Dr Ndunguru last week recalled the collective frustration among scientists across the region at an exclusive interview granted to The Guardian on Sunday, thus:

“When we told farmers to rid their plots of infected plants … at a time when entire harvests could suffer … losses of up to 100 percent were quite common … they asked us, ‘what shall we eat instead? “So we had to give them (near-home) alternatives … yam and sweet potatoes … as we worked on a lasting solution.”

To start with, the farmers didn’t know that they had “sick” harvests in their midst. “They often attributed the symptoms of these diseases to either ‘excessive sunshine’ or some other natural occurrences such as ‘too much water’ … they never suspected any ‘infestation,’” he recalls.

Until then unknown to each other, Bill Gates and Dr Ndunguru were to meet for the first time at a global conference called specifically to address the threat of cassava mosaic and brown streak diseases at a rather unlikely place, Bellagio in Italy, where an equally ‘unlikely’ resolution was moved: the need to form a crop disease diagnostic network in African – with funds managed from Australia!

All the big names in science and the development set (read donors) were there, Dr Ndunguru recalls.

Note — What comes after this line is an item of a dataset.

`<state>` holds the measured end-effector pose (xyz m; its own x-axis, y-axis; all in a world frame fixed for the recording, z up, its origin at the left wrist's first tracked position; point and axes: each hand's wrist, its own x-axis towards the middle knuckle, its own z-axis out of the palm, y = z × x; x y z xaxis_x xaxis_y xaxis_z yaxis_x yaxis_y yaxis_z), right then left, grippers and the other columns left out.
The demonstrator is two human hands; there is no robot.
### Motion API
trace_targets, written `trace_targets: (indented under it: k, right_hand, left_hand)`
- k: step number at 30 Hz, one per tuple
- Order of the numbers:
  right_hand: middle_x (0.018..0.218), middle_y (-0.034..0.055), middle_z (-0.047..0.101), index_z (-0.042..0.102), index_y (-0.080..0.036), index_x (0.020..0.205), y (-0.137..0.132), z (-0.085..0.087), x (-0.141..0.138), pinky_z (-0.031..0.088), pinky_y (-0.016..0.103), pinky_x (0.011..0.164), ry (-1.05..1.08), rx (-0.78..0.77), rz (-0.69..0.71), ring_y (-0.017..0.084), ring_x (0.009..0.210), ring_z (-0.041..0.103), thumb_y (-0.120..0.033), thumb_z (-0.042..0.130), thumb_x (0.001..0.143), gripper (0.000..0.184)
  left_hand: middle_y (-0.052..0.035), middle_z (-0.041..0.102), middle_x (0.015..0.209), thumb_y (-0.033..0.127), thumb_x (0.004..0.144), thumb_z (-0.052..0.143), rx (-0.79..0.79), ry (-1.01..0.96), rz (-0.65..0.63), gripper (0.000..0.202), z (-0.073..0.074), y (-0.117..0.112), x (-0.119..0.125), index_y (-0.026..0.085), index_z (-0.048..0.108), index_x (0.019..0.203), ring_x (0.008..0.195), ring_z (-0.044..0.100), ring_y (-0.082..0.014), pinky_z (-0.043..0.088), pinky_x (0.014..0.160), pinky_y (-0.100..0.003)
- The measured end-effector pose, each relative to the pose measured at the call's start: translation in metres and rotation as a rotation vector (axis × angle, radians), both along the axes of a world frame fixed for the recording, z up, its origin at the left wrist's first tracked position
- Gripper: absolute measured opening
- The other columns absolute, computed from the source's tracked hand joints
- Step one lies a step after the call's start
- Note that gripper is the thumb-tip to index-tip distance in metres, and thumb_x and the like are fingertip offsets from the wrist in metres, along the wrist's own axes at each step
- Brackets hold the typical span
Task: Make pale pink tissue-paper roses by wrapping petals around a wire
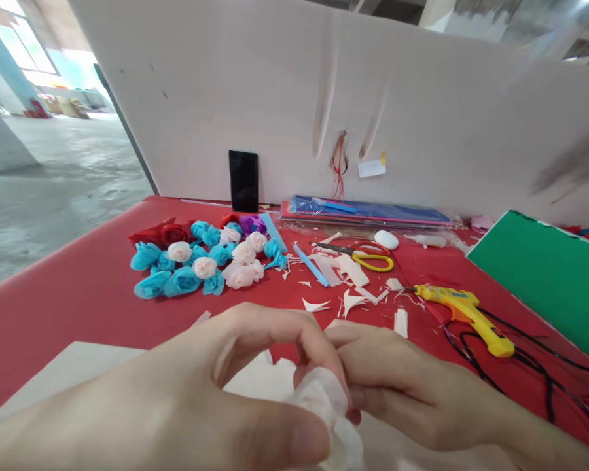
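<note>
Both my hands meet low in the middle of the view over a red table. My left hand pinches a crumpled piece of white crepe paper between thumb and fingers. My right hand closes on the same white paper from the right, its fingers curled against the left fingertips. A white sheet lies under my left hand.
A cluster of blue, white, red and purple paper flowers lies at the centre left. Yellow-handled scissors, a yellow glue gun with black cables, white paper scraps, a green board, stacked coloured sheets and a black phone against the white wall.
</note>
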<state>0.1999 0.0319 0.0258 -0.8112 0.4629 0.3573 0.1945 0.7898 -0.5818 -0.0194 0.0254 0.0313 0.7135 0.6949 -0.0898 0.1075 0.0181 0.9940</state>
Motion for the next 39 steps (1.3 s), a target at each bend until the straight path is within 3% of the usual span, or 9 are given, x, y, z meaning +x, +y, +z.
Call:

After several presentations on call, he also made his mark – arguing that Africa had the expertise and the knowledge to stem the tide. Bill Gates took note and asked him to slate another meeting for Zanzibar later in 2007– where he also made a ‘well received’ presentation.

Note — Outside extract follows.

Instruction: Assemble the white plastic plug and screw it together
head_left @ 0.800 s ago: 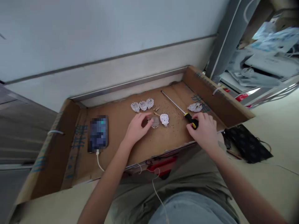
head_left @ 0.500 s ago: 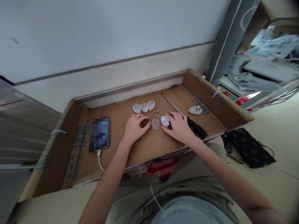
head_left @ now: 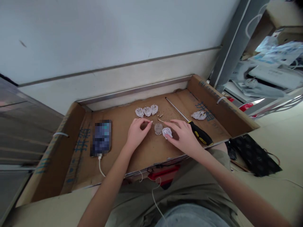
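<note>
My left hand is closed in a pinch, with a tiny pale piece at its fingertips that is too small to name. Just right of it lies a clear plug shell half. Beside that shell rests a white plug body, with the thumb of my right hand at its edge. The fingers of this hand are spread, and the index finger reaches to a small brass piece. More small brass bits lie beyond. Three plugs stand in a row behind, pins up.
A screwdriver with a black and yellow handle lies right of my right hand. Another clear plug sits farther right. A phone with a white cable lies at left. Cardboard walls edge the tray.
My right hand has loosened from around the white plug body, and its index finger now stretches to the brass piece. The white plug body sits slightly nearer me. My left hand keeps its pinch.
</note>
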`<state>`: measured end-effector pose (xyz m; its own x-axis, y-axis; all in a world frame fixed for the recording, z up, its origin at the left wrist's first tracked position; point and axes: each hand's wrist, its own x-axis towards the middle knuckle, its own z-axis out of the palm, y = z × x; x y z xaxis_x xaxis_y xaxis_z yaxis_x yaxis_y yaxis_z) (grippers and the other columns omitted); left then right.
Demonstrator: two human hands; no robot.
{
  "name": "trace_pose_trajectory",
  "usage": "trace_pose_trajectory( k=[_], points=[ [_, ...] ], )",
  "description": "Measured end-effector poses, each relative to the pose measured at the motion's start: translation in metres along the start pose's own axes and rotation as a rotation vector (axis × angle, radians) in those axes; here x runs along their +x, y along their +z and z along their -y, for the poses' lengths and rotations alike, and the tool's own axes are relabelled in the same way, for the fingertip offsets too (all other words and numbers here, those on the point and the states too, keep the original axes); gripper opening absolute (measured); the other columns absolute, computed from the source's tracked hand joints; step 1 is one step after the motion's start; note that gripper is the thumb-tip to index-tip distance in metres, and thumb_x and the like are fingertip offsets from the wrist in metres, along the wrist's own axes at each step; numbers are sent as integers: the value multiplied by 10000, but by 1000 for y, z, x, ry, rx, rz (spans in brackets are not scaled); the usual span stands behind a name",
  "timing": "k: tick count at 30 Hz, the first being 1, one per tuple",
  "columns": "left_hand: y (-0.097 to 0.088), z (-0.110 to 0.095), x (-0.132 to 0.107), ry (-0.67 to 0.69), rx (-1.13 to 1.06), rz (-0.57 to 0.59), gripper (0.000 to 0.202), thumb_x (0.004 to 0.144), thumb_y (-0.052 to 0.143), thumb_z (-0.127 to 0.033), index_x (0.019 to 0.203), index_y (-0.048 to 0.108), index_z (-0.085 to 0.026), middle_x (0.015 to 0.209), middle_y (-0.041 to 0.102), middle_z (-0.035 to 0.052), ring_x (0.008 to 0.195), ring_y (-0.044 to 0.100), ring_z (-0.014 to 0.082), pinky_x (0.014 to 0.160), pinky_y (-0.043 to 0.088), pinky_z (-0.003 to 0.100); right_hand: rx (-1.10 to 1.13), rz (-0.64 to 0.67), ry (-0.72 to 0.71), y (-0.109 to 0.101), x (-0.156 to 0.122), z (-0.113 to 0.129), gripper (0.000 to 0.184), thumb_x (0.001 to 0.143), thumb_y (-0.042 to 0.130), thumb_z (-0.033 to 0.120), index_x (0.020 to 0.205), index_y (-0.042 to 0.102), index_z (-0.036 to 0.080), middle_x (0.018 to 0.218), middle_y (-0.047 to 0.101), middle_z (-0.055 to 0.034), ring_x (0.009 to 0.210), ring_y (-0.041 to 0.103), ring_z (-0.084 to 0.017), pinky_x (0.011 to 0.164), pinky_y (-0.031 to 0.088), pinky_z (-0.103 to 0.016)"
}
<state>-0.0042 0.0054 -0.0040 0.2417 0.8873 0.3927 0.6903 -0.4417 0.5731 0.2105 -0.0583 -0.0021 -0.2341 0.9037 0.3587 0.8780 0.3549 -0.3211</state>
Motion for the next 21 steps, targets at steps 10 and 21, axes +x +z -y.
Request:
trace_pose_trajectory(
  k=[10,21],
  points=[
    [0,-3,2,-122,-270,-5,196,843,552,-392,862,641,-219,944,701,47,860,627,183,799,500,372,64,-43,-122,8,47,4,322,888,491,356,1191,569,282,1241,526,-48,1159,471,-177,969,354,-341],
    [-5,-11,-1,9,-270,65,126,812,606,-339,842,659,-229,983,696,46,973,611,201,913,452,405,59,-9,-237,-1,40,-2,212,904,476,337,949,662,245,1129,567,-47,1085,486,-152,920,321,-307]
  ],
)
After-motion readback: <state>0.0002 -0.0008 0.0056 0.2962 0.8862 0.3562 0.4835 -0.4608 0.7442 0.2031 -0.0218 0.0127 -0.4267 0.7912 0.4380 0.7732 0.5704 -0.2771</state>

This was to prove a turning point; for Tanzania and the larger East African region, Australia was effectively shelved as a ‘hub’ for a continental network. A year later (2008), Bill Gates asked Dr Ndunguru to prepare a five-page ‘Concept Note’ which, in development-speak, means a bid nod from a potential donor.

As things stand now, the name ‘Joe’ is quite arguably the toast of the town in Seattle, seat of the Gates’ foundation. In his annual letter this year, Bill Gates describes Dr Ndunguru as “part of a new generation of African scientists building up the capacity to do innovative science in Africa.”

Then he confirmed what many know precious little about this soft-spoken man. “Dr Ndunguru was offered a high-paying job in South Africa, but he chose to keep working for the Tanzania national programme,” Bill Gates says, adding: “I asked him why, and he replied that the work he wa doing with the national programme was the best way he could connect state-of-the-art science with the needs of local farmers.”

“When I talk about innovation, it can be abstract for some people. But the direct link between the challenges Christina faces when her crop is destroyed and the solutions that Dr Ndunguru is working on every day makes it very concrete. Disease-resistant cassava is an answer to Christina’s prayers, and I look forward to the day when Dr. Ndunguru’s work is done and I can go back to Tanzania and see Christina’s field thick with healthy cassava plants. That is why I say that innovation has been and will continue to be the key to improving the world,” Bill Gates says.